> _WORK TO COMPLETE_
Everything in the entries except the pictures must be repeated exactly.

> _DATA FOR ANALYSIS_
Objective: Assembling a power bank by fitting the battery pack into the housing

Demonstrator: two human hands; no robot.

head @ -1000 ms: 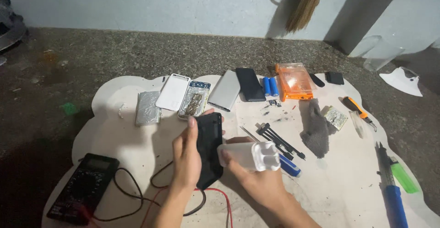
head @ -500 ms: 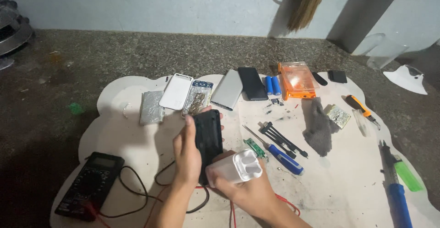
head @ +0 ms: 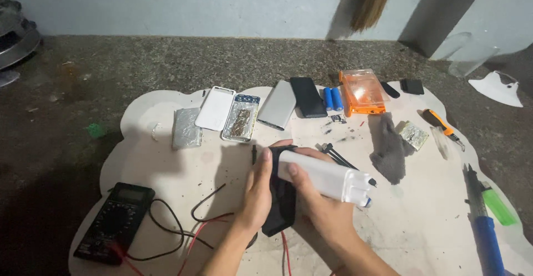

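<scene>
My left hand (head: 258, 195) grips the left edge of a flat black device (head: 282, 201) held upright over the cloud-shaped white work mat (head: 166, 159). My right hand (head: 317, 204) holds a white oblong case (head: 327, 177) lying across the top of the black device, its right end showing a dark cap and a blue tip. Red and black probe wires (head: 202, 223) trail under my left wrist toward a black multimeter (head: 115, 221).
At the mat's far side lie a foil-wrapped pack (head: 186, 128), a white cover (head: 215, 107), an opened device shell (head: 241, 117), a silver slab (head: 277, 105), a black phone (head: 308, 96), blue cells (head: 332, 98), an orange box (head: 362, 91). A grey cloth (head: 390, 149), screwdrivers (head: 441, 126) and a blue-handled tool (head: 487, 234) lie right.
My right hand has turned the white case from end-on to lengthwise and raised it across the top of the black device. My left hand kept its grip. The camera moved closer.
</scene>
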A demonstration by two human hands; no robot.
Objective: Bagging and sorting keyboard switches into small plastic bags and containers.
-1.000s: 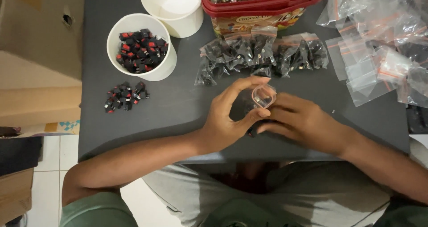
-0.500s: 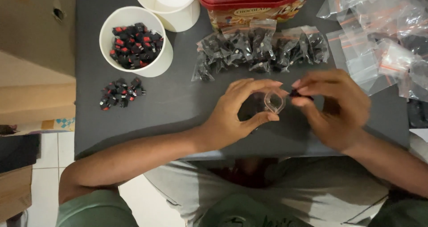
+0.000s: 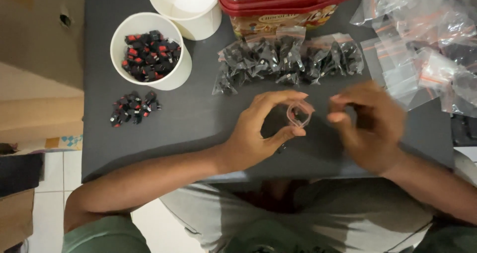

> _RESULT_
Objective: Assembling a power bank by fitting the battery pack into the housing

Demonstrator: two human hands; no robot.

head @ -1000 ms: 
head @ -500 ms: 
head @ +0 ms: 

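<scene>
My left hand (head: 258, 195) grips the left edge of a flat black device (head: 282, 201) held upright over the cloud-shaped white work mat (head: 166, 159). My right hand (head: 317, 204) holds a white oblong case (head: 327, 177) lying across the top of the black device, its right end showing a dark cap and a blue tip. Red and black probe wires (head: 202, 223) trail under my left wrist toward a black multimeter (head: 115, 221).
At the mat's far side lie a foil-wrapped pack (head: 186, 128), a white cover (head: 215, 107), an opened device shell (head: 241, 117), a silver slab (head: 277, 105), a black phone (head: 308, 96), blue cells (head: 332, 98), an orange box (head: 362, 91). A grey cloth (head: 390, 149), screwdrivers (head: 441, 126) and a blue-handled tool (head: 487, 234) lie right.
My right hand has turned the white case from end-on to lengthwise and raised it across the top of the black device. My left hand kept its grip. The camera moved closer.
</scene>
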A demonstration by two human hands; no robot.
Objective: Bagging and sorting keyboard switches into small plastic bags and containers.
-1.000s: 
-0.500s: 
+0.000s: 

Nothing else remains in this exercise.